**Problem details**
The copy you give must match the listing below exactly and contain no pictures.

─── Data

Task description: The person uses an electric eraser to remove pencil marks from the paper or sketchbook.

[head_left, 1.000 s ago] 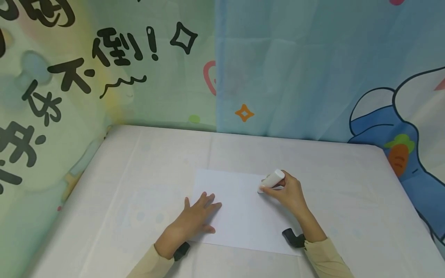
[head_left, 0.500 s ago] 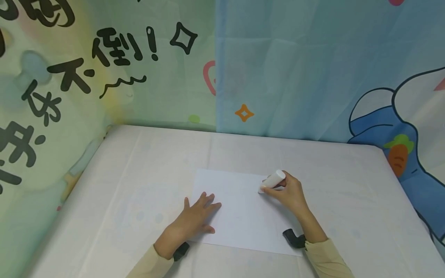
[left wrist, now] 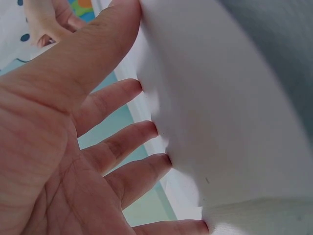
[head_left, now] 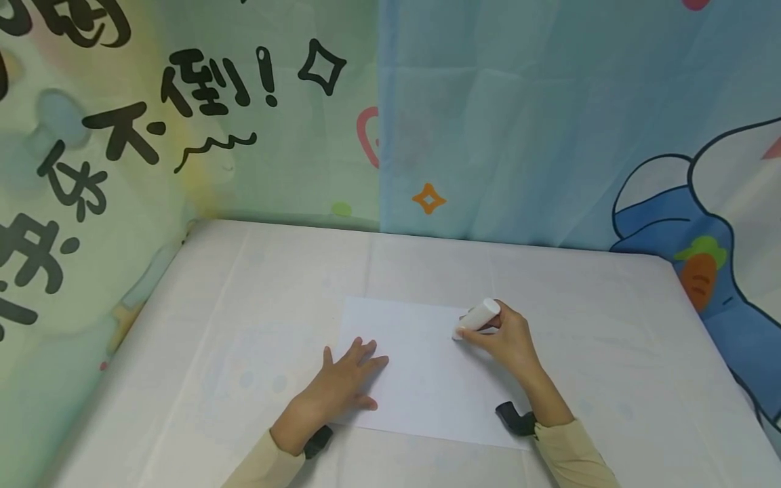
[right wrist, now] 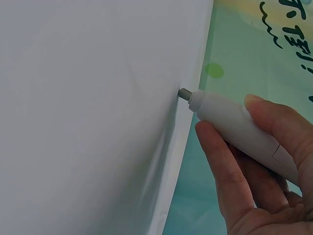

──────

**Response to this exercise**
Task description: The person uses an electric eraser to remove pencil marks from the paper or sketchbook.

[head_left, 1.000 s ago] 
[head_left, 0.500 s ago] 
[left wrist, now] 
[head_left, now] 
[right wrist, now] 

The exercise calls for nothing more than this answer.